Though his system of "antisepsis" continues to be criticized by the older generation of surgeons, the newer generation of medical students praise and revere Lister. They follow his every procedure to a T and Lister is pleasantly surpised to see that the mortality rates in Edinburgh hospitals aer dropping dramatically, thanks to his policy.

Even after operating on Queen Victoria himself, his theory is still under fire. But over the years, Lister's critics quiet or just die off altogether and his influence begins to spread. As he grows into old age, he watches as new products that bear his name, such as "Listerine" are introduced. And though sometimes the use of carbolic acid isn't always the best way to go about things, for the most part, Lister sees his life work come to fruition. And in the end, isn't that what we all want? To know that we somehow made a difference.

I have a feeling that even when his processes and procedures were under fire, Lister was proud to see that his "radical" idea was eventually accepted and that surgery was no longer an art of  butchery but one of precision, meticulousness and one that actually helped people heal without having to sever limbs.

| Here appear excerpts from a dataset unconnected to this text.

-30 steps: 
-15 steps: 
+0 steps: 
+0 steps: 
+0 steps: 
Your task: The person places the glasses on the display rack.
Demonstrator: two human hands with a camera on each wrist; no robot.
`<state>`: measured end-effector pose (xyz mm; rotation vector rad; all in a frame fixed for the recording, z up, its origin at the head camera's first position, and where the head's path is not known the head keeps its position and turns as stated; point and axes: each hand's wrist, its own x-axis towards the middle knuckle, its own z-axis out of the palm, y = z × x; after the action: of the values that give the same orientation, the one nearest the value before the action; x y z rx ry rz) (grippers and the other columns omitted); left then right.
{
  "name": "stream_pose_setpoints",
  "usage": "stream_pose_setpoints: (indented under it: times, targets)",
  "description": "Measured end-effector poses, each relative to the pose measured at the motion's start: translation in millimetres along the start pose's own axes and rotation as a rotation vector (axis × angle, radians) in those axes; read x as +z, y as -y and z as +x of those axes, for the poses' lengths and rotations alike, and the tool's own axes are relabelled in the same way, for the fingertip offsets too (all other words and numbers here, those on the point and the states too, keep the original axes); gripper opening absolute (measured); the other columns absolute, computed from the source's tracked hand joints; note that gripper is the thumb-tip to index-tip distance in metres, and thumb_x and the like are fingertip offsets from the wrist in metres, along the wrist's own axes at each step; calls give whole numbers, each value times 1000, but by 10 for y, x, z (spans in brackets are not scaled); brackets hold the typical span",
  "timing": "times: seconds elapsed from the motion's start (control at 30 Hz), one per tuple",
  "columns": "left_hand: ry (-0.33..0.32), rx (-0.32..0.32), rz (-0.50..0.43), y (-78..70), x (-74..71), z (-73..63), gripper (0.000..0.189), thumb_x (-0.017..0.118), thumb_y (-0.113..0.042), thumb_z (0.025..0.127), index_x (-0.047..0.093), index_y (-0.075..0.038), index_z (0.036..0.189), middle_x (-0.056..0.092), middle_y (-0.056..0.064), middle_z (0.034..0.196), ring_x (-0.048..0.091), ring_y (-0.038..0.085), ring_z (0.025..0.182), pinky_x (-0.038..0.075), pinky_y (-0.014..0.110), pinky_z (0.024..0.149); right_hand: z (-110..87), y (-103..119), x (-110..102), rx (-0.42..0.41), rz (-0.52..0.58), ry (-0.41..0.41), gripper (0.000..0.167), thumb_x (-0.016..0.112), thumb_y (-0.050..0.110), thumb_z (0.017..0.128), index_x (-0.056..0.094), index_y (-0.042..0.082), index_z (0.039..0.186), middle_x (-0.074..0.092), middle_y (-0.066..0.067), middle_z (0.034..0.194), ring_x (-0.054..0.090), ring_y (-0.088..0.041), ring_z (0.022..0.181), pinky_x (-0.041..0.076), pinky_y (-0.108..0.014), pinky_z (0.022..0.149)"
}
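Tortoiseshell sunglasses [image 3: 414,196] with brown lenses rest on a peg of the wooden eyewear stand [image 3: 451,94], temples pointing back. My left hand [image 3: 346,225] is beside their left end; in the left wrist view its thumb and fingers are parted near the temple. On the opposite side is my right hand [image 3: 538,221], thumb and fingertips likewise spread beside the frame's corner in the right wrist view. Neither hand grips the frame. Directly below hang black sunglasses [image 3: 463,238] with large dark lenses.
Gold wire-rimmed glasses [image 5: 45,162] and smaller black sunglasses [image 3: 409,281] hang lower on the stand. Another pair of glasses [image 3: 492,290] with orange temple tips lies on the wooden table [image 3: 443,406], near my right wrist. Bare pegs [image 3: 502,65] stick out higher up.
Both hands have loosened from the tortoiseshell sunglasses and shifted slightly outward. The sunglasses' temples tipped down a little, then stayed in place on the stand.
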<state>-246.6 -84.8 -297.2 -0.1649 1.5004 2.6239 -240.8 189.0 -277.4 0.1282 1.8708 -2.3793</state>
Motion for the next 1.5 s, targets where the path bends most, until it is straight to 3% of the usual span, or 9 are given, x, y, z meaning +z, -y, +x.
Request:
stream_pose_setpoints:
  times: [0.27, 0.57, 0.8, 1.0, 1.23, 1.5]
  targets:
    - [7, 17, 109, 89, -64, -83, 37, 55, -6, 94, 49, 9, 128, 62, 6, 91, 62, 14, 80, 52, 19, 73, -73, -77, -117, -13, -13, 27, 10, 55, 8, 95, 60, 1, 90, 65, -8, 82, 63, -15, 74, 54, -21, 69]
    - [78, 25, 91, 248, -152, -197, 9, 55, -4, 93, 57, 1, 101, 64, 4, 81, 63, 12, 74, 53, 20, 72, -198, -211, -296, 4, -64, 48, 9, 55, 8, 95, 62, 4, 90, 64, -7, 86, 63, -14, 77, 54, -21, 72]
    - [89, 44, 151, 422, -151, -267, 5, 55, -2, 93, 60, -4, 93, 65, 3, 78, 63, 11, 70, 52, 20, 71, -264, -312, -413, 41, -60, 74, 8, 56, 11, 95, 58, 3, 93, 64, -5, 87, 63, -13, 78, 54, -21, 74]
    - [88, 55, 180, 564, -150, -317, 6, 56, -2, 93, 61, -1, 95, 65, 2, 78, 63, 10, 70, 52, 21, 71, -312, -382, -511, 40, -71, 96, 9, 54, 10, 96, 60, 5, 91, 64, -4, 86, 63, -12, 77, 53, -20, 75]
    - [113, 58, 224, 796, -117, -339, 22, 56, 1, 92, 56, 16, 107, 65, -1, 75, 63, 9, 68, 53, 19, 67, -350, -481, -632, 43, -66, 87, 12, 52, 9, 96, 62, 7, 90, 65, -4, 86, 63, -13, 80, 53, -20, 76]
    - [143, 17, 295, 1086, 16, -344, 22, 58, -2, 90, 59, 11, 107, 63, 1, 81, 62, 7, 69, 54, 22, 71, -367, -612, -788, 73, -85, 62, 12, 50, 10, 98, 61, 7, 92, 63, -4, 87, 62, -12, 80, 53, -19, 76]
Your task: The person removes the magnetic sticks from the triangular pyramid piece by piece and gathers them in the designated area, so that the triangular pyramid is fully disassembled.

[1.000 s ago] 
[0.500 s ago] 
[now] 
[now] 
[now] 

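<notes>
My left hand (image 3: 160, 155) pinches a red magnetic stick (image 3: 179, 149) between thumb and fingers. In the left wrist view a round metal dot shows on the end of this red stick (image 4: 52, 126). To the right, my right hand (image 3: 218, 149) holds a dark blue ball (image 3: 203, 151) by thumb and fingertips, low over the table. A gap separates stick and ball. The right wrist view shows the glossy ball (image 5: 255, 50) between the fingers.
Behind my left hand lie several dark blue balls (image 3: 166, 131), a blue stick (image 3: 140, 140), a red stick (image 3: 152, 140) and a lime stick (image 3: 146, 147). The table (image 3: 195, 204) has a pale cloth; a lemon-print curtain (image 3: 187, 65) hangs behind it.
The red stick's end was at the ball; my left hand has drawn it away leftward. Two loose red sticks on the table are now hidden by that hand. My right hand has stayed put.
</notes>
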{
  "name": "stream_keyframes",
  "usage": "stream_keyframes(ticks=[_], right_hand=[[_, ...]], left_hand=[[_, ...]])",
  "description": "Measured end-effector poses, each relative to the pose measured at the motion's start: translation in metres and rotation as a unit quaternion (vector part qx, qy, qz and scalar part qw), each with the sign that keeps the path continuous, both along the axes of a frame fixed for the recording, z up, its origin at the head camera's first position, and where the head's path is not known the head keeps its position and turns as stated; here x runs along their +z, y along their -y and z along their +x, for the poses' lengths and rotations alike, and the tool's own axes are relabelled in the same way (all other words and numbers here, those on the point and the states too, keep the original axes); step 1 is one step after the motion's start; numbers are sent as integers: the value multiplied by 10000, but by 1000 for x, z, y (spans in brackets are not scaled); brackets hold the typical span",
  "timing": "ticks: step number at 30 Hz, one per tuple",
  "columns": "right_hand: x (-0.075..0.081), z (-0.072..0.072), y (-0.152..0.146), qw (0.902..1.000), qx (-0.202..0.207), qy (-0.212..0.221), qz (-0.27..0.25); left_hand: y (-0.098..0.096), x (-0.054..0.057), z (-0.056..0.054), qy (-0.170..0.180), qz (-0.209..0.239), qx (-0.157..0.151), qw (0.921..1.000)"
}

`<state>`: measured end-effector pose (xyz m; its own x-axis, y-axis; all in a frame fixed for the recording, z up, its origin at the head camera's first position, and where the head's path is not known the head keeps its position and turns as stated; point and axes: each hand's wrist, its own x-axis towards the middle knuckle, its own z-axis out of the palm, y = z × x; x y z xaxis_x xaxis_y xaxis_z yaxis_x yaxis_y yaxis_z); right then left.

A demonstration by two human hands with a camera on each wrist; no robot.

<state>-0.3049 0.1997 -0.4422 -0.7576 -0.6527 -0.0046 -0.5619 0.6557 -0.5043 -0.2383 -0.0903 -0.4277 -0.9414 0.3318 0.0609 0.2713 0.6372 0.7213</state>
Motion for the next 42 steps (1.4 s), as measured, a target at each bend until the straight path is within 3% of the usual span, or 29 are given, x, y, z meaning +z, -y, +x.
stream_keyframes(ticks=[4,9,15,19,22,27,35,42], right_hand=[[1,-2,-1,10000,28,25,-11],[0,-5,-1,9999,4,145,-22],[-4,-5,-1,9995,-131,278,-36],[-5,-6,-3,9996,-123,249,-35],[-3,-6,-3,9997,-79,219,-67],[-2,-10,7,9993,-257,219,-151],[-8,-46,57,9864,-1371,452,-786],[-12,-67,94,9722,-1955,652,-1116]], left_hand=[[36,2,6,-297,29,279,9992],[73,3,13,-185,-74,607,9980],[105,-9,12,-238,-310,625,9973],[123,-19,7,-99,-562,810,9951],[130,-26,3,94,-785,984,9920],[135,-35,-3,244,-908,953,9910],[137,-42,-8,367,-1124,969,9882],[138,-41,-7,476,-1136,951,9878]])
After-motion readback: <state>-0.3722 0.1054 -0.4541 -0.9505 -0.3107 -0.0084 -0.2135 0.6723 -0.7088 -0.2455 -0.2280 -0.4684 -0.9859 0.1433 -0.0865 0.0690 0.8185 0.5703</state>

Though the non-stop hospital policies and criticisms of Lister's works get tiresome by the end of the novel, it is essential to show that even when the general populace thought him a quack, there were few who believed in him and took the steps needed to help medicine become the phenomenal field it is today.

Fitzharris is brutal, ghastly and detailed in her depictions of the horrible incidences that were common in Victorian London, but that's most of what makes this book so morbidly enjoyable. I read it in a day and though sometimes the medical jargon and theories were lost on me, for the most part, it was an entertaining and educational read. To find out where Listerine came from was also a chuckle worthy bonus.

I would recommend this book to anyone who works in the medical field (it'll make you grateful for the hygienic practices we have today), to anyone who is fascinated in the gruesome, gory details of life in Victorian London and to anyone who enjoys learning how history was made.